PROBLEM DESCRIPTION: Pictures are to be omitted. Output only the lines from the one containing "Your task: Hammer" through the end of the data, word for word.

====== AVAILABLE DATA ======

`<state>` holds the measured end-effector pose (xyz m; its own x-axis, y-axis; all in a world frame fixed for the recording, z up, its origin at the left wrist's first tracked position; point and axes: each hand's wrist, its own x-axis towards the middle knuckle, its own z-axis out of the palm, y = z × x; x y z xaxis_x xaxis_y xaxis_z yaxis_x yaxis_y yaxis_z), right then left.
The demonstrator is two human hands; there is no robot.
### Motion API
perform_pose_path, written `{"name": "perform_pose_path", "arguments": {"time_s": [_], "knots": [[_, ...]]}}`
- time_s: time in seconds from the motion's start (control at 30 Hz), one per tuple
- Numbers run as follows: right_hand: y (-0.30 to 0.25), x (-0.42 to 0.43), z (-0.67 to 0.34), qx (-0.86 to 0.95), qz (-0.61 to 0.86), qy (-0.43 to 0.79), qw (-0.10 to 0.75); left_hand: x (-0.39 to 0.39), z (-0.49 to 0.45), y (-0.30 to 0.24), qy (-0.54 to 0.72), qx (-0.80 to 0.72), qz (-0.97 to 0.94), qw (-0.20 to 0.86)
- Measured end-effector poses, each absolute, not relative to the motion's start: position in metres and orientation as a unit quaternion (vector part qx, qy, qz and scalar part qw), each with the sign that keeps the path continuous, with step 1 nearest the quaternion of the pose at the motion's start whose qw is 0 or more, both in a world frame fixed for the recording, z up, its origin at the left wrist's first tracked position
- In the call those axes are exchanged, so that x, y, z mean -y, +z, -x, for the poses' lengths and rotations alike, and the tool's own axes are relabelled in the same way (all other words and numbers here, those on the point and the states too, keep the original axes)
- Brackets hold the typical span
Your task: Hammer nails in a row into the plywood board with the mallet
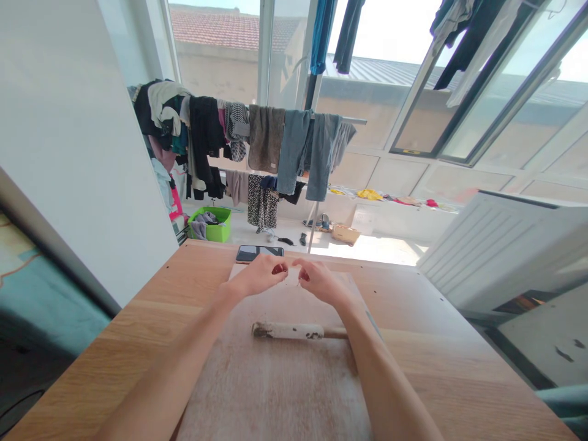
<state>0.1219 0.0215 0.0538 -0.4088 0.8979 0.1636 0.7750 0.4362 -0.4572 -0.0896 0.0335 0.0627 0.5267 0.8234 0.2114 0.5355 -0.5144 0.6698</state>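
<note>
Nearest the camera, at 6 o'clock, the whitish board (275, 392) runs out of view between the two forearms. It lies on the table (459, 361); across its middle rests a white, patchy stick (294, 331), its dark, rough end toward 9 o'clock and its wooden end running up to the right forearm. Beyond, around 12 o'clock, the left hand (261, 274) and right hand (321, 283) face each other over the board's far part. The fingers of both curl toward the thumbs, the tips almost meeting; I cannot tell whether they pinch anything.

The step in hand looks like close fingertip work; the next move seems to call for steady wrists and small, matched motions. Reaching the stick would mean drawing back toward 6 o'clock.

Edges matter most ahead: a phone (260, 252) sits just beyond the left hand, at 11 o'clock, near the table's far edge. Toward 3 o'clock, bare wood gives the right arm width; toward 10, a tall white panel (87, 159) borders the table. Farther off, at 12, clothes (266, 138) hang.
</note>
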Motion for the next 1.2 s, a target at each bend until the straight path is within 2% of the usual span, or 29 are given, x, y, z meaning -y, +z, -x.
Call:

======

WRITTEN RESPONSE:
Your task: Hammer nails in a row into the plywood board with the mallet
<state>0.1219 0.0215 0.0538 -0.4088 0.8979 0.1636 0.7750 0.4362 -0.4572 -0.0896 0.0335 0.0627 0.5267 0.8234 0.2114 0.5355 -0.5144 0.6698</state>
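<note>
Nearest the camera, at 6 o'clock, the whitish board (275, 392) runs out of view between the two forearms. It lies on the table (459, 361); across its middle rests a white, patchy stick (294, 331), its dark, rough end toward 9 o'clock and its wooden end running up to the right forearm. Beyond, around 12 o'clock, the left hand (261, 274) and right hand (321, 283) face each other over the board's far part. The fingers of both curl toward the thumbs, the tips almost meeting; I cannot tell whether they pinch anything.

The step in hand looks like close fingertip work; the next move seems to call for steady wrists and small, matched motions. Reaching the stick would mean drawing back toward 6 o'clock.

Edges matter most ahead: a phone (260, 252) sits just beyond the left hand, at 11 o'clock, near the table's far edge. Toward 3 o'clock, bare wood gives the right arm width; toward 10, a tall white panel (87, 159) borders the table. Farther off, at 12, clothes (266, 138) hang.
</note>
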Motion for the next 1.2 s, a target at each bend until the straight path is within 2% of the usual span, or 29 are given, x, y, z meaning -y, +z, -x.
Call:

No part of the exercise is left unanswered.